→ **TASK REQUIREMENTS**
Beneath this instruction is a block of data; output from it exactly the lines that run from the one containing "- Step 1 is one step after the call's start" through the one containing "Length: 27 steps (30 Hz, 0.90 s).", inclusive.

START RECORDS TO USE

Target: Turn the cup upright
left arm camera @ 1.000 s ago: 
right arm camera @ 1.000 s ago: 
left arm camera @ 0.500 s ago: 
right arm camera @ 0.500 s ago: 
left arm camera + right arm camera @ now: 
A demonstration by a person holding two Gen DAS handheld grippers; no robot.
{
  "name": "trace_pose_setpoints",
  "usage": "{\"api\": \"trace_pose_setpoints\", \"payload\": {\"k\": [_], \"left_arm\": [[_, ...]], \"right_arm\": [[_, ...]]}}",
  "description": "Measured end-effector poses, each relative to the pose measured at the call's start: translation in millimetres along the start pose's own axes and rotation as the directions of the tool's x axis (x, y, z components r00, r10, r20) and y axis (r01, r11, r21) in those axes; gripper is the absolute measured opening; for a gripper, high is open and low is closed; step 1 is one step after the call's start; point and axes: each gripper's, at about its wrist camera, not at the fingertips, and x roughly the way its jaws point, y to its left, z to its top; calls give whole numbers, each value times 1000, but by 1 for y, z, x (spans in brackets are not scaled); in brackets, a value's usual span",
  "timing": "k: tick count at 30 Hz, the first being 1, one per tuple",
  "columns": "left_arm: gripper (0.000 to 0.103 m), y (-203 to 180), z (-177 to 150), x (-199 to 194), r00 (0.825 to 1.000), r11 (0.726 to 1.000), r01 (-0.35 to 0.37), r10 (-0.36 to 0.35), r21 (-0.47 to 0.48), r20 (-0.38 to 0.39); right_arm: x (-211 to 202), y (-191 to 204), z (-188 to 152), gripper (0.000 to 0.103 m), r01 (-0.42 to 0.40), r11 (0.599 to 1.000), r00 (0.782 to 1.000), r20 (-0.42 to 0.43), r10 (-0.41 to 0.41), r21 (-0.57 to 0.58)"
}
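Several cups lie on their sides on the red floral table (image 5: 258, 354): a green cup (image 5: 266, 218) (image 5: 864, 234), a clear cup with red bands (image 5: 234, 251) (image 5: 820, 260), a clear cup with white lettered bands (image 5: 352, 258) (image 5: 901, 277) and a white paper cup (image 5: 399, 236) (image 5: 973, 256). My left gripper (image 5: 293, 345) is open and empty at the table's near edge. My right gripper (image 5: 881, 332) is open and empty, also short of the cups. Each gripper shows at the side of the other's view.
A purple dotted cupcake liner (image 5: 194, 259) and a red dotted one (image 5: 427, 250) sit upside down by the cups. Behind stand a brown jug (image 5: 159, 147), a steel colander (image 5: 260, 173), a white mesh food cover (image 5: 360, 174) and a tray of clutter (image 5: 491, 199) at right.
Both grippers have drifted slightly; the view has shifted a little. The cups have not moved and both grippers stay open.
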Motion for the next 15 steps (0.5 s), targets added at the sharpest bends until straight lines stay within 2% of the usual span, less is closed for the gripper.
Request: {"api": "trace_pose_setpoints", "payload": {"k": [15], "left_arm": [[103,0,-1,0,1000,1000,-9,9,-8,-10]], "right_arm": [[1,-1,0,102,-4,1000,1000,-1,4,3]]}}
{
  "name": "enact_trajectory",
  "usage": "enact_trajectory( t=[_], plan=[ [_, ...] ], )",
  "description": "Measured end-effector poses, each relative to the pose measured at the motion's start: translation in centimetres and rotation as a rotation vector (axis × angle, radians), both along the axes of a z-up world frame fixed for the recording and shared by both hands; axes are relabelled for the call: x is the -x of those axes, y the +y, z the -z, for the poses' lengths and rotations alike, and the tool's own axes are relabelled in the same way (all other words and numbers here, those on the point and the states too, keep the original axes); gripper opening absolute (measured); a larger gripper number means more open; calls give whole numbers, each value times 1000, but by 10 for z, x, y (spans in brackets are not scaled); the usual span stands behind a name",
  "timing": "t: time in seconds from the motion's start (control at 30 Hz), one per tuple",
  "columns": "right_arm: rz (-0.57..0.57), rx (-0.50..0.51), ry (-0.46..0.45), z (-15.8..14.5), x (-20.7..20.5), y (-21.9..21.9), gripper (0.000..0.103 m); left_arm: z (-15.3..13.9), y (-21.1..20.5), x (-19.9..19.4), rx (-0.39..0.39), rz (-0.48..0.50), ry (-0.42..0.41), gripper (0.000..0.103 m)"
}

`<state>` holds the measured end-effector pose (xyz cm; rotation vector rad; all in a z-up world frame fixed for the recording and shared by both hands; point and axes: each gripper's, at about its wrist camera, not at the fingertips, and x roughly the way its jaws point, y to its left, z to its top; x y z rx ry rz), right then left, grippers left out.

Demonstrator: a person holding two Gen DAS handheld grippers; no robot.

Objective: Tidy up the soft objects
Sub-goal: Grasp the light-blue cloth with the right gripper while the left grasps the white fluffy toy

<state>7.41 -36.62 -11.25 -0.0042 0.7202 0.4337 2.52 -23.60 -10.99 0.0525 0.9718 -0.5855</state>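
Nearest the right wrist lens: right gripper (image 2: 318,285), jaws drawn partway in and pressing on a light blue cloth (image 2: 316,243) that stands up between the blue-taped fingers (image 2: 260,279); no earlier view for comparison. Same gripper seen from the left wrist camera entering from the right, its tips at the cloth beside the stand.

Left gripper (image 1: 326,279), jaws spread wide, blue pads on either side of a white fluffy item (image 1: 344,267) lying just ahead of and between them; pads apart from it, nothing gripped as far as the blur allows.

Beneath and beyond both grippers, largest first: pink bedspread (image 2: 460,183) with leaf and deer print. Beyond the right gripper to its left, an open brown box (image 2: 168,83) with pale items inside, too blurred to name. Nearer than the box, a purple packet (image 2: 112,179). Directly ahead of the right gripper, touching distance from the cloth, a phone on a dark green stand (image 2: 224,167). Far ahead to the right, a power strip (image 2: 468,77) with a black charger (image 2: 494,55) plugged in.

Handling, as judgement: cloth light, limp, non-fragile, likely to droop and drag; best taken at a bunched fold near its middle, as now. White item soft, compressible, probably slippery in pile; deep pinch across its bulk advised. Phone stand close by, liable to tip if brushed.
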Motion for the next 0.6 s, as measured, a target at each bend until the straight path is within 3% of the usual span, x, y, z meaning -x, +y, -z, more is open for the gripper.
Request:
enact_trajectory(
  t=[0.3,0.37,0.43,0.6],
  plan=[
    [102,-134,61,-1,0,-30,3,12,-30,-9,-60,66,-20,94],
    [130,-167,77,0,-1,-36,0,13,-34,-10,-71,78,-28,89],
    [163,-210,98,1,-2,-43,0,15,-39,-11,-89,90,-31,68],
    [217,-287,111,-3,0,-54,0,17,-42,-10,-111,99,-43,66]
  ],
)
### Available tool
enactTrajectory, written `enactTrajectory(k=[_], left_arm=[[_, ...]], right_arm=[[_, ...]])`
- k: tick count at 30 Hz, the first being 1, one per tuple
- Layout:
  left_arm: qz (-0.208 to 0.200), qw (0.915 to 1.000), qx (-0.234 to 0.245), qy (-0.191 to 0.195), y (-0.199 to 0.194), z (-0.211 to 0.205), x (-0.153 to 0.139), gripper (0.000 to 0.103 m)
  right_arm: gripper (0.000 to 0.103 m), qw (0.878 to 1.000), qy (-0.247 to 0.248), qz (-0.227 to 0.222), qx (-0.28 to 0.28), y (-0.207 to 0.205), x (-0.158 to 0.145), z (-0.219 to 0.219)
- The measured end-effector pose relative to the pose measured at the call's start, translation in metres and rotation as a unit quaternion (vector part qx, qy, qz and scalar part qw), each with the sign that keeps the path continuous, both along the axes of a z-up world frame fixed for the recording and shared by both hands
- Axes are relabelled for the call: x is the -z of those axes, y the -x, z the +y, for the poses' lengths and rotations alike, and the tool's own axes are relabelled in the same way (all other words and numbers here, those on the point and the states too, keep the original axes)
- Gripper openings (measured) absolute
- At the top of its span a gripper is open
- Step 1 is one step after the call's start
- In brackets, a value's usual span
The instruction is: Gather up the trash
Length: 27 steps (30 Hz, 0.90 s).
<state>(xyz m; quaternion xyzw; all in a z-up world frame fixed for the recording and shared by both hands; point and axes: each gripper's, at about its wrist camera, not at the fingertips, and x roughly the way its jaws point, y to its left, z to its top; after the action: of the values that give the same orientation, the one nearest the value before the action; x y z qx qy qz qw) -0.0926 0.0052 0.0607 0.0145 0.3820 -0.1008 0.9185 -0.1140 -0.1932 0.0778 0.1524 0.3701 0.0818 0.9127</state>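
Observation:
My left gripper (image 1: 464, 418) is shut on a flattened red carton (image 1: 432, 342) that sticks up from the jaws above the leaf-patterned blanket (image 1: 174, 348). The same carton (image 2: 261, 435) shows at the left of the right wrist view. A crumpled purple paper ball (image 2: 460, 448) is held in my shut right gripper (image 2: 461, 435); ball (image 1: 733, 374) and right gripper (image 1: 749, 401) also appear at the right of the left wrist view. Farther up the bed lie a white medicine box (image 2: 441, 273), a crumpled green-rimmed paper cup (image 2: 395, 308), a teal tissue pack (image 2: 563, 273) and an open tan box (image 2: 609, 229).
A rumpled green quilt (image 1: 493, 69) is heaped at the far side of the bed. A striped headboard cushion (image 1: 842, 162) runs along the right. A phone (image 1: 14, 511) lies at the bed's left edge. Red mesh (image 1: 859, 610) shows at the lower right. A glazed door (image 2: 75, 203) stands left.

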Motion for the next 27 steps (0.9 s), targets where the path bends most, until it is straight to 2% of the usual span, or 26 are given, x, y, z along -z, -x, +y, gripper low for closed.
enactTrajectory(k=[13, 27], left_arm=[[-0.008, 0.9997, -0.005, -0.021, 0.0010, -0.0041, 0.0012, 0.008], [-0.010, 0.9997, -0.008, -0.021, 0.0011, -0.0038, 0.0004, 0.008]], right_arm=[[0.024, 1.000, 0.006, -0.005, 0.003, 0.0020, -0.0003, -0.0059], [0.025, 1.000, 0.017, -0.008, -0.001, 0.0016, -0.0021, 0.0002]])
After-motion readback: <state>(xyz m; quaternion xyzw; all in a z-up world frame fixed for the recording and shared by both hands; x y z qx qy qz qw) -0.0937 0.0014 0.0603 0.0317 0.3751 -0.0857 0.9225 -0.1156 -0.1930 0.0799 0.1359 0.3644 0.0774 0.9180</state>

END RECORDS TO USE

→ **RESPONSE**
- Step 1 is one step after the call's start
- In brackets, a value's usual span
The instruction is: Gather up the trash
Length: 27 steps (30 Hz, 0.90 s).

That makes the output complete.